**Assignment**. Look through the lines below and extract each one that contains "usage".

---*---

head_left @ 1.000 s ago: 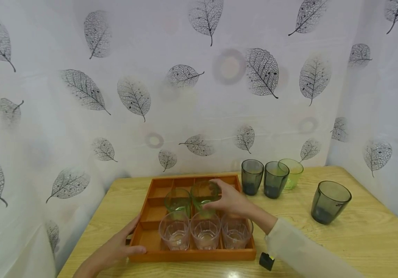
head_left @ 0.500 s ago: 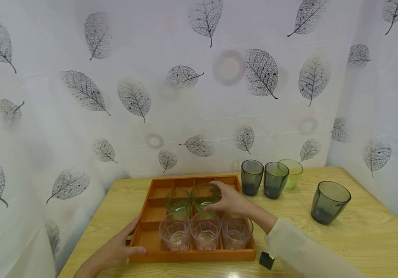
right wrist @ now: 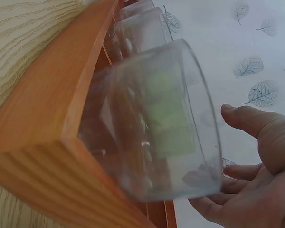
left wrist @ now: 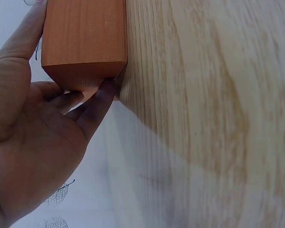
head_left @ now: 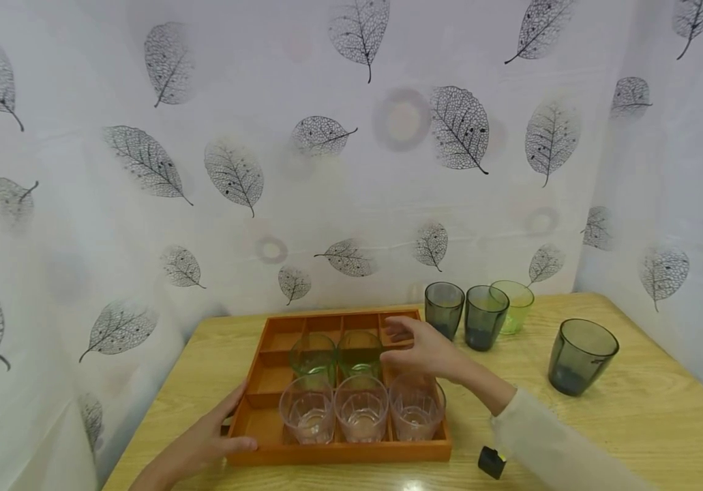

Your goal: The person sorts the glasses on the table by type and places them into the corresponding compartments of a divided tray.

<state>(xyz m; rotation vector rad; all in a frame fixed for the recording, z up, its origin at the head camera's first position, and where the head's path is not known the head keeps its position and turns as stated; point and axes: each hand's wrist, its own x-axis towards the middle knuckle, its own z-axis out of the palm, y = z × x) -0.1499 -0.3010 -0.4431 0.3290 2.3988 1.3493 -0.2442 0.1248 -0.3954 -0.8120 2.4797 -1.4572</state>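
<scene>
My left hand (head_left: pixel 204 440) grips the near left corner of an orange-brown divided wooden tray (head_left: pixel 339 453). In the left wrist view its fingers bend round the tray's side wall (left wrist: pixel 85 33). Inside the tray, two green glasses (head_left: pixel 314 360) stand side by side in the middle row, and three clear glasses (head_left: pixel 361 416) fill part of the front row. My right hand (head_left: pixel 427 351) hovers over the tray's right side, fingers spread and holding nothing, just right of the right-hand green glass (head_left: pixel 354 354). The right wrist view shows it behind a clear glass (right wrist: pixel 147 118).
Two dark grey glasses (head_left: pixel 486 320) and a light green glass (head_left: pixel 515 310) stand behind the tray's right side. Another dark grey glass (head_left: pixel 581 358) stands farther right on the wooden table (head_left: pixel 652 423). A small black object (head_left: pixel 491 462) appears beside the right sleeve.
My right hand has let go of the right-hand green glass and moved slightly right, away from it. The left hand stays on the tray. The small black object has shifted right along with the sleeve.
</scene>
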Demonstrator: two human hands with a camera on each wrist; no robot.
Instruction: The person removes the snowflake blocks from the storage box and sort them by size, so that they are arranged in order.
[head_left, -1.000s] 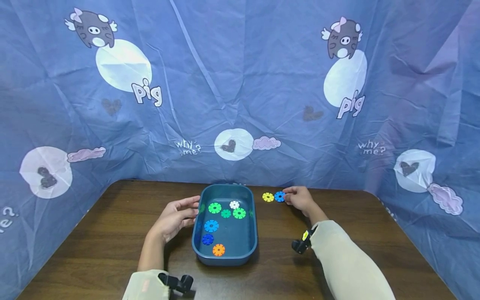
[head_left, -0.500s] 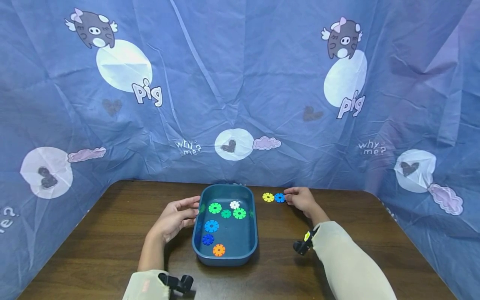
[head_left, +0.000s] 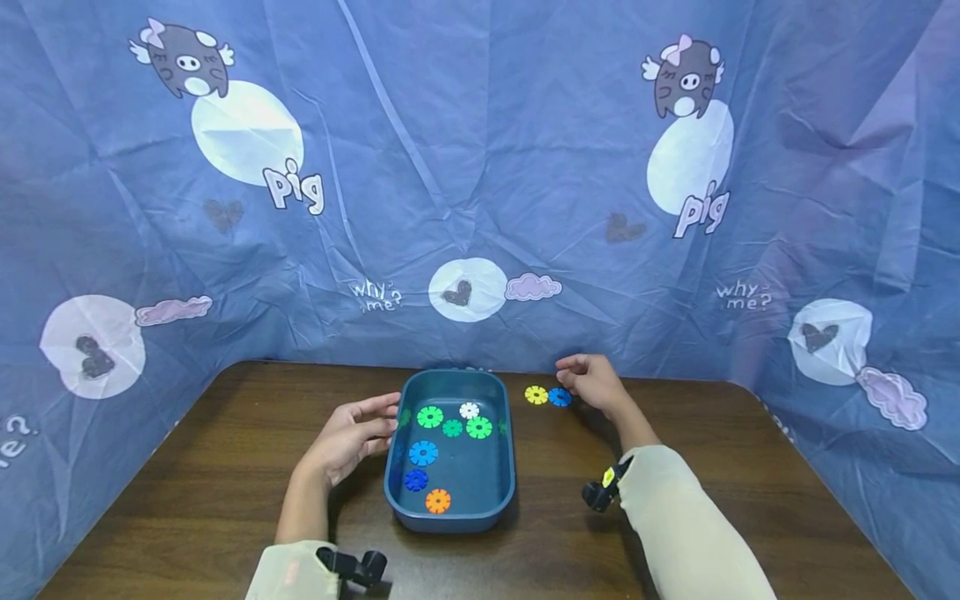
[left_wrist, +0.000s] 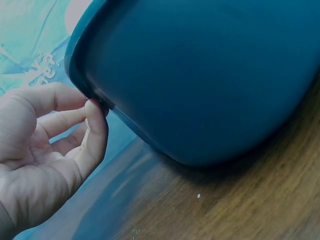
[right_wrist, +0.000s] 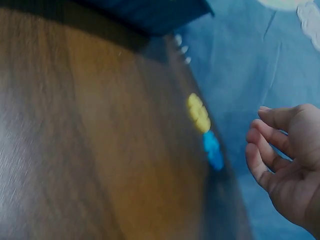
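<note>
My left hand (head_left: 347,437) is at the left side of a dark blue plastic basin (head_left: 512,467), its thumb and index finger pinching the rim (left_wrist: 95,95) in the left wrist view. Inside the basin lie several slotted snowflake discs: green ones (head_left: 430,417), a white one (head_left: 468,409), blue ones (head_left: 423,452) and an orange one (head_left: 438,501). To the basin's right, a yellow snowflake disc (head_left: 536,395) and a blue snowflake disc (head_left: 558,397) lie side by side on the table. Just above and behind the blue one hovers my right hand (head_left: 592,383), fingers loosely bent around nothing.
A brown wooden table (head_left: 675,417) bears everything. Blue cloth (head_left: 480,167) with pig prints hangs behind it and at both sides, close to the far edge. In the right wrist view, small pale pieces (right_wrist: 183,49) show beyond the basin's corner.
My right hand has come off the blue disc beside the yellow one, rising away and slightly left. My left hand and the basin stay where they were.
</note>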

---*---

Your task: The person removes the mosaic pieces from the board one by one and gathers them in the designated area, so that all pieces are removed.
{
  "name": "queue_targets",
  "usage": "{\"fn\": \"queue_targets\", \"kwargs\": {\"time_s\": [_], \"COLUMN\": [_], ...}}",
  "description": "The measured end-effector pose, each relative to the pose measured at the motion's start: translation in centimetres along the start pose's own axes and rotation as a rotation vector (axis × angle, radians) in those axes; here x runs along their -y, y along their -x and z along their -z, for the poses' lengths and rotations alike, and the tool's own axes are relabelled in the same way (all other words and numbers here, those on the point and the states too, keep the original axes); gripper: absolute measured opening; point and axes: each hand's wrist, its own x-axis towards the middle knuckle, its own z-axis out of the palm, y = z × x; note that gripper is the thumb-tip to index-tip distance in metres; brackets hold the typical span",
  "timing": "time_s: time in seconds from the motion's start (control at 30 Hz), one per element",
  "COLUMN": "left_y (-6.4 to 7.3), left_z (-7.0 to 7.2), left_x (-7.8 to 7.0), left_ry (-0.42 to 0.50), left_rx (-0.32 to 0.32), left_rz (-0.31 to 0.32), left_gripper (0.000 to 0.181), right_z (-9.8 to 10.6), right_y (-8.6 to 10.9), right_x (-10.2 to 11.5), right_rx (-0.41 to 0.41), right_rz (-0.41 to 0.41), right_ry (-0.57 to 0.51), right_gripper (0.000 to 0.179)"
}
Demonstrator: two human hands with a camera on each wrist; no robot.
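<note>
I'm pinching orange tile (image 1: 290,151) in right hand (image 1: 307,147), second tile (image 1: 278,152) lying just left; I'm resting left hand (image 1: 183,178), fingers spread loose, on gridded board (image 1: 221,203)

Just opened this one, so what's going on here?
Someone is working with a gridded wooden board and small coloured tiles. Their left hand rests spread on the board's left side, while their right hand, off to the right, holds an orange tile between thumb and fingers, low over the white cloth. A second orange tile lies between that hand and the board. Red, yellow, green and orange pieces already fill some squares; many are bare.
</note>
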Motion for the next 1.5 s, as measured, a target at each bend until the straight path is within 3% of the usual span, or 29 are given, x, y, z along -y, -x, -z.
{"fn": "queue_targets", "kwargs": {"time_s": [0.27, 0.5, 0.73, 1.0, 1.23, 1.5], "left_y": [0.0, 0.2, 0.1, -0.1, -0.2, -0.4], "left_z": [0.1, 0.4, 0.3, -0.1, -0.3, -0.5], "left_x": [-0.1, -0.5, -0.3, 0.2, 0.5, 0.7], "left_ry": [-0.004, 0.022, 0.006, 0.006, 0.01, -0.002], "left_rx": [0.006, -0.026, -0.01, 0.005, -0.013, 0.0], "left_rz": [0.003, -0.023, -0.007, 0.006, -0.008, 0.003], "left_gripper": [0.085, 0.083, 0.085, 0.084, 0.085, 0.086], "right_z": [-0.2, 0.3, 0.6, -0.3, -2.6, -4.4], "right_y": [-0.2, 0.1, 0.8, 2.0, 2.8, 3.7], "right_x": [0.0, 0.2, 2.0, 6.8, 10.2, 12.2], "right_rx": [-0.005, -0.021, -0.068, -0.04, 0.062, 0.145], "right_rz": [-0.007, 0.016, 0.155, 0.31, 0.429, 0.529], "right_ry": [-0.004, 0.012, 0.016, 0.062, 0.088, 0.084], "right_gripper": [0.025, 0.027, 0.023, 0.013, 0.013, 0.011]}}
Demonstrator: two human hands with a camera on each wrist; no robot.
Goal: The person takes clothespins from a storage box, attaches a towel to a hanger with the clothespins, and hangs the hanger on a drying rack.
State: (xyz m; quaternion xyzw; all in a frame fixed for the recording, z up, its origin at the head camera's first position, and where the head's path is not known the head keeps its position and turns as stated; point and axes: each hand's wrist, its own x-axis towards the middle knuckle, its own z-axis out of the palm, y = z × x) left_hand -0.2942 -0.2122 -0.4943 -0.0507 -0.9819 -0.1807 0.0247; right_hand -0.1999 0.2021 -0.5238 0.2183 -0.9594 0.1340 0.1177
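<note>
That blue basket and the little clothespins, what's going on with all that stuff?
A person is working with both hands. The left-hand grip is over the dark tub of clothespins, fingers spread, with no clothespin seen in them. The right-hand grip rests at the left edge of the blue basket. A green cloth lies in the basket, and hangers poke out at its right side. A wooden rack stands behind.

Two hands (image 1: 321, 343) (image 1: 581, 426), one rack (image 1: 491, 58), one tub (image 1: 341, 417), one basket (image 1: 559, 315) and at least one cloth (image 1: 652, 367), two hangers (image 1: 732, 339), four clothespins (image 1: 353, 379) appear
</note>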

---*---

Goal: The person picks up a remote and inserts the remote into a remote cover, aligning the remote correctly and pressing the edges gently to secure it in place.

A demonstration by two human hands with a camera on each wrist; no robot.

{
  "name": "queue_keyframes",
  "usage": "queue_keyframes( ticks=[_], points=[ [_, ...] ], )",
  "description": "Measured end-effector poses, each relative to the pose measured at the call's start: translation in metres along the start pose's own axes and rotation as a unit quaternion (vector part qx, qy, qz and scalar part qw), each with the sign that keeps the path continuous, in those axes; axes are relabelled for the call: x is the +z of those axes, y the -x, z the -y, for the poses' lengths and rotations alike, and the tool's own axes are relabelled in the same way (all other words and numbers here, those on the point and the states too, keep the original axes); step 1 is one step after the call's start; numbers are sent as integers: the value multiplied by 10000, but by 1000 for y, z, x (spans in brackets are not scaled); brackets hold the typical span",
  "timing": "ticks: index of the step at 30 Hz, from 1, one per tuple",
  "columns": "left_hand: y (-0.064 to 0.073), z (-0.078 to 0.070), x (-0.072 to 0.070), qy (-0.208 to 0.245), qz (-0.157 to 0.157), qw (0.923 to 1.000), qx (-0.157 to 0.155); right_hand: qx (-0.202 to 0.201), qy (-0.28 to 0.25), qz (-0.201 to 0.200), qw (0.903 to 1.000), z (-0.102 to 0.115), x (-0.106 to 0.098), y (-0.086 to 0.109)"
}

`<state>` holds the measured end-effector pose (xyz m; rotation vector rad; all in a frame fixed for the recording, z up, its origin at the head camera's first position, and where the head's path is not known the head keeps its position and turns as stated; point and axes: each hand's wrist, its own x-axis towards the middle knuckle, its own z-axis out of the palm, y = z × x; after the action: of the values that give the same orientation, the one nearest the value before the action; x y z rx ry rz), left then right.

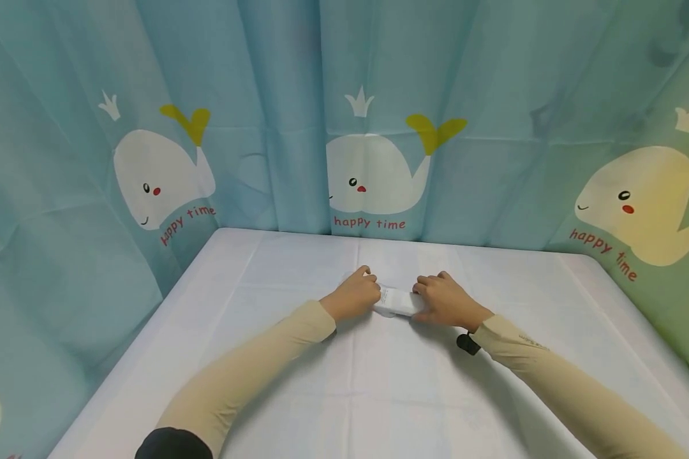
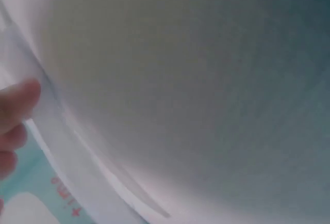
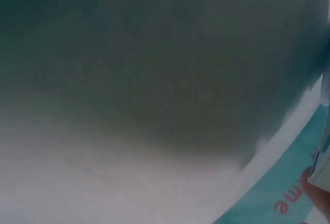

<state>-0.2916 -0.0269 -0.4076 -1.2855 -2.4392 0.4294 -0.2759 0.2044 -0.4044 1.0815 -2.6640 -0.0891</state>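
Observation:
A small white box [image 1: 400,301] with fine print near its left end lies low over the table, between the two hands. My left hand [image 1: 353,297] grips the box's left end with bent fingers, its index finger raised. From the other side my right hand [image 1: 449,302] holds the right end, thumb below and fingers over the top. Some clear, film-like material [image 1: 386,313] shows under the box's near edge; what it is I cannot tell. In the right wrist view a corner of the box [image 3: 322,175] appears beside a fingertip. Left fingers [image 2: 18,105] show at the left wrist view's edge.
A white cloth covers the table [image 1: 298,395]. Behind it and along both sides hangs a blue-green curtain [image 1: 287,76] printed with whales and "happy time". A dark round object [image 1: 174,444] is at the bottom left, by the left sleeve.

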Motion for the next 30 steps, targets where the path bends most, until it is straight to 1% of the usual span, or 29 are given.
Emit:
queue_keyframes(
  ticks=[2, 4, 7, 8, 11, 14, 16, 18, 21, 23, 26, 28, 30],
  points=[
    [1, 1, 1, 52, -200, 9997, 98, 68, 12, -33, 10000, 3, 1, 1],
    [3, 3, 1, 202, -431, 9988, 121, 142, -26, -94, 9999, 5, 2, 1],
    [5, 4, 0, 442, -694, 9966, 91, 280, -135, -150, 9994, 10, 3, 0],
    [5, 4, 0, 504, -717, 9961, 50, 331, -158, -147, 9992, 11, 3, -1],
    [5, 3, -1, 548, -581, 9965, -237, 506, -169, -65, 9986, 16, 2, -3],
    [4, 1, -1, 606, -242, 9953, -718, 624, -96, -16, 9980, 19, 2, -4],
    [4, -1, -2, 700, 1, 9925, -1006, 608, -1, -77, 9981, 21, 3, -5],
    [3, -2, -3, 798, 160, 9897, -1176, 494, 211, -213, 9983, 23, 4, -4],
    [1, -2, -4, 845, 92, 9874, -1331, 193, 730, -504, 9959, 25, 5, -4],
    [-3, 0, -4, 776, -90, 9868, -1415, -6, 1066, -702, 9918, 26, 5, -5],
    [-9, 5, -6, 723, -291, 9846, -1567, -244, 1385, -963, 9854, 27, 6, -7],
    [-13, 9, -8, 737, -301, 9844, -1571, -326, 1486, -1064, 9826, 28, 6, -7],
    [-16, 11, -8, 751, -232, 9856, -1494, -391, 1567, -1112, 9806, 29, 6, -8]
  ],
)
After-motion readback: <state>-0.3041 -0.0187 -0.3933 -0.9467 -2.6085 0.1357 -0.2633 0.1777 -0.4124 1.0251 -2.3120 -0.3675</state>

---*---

**Exercise answer**.
  "usage": "{\"fn\": \"queue_targets\", \"kwargs\": {\"time_s\": [_], \"COLUMN\": [_], ...}}",
  "usage": "queue_keyframes( ticks=[_], points=[ [_, ...] ], )",

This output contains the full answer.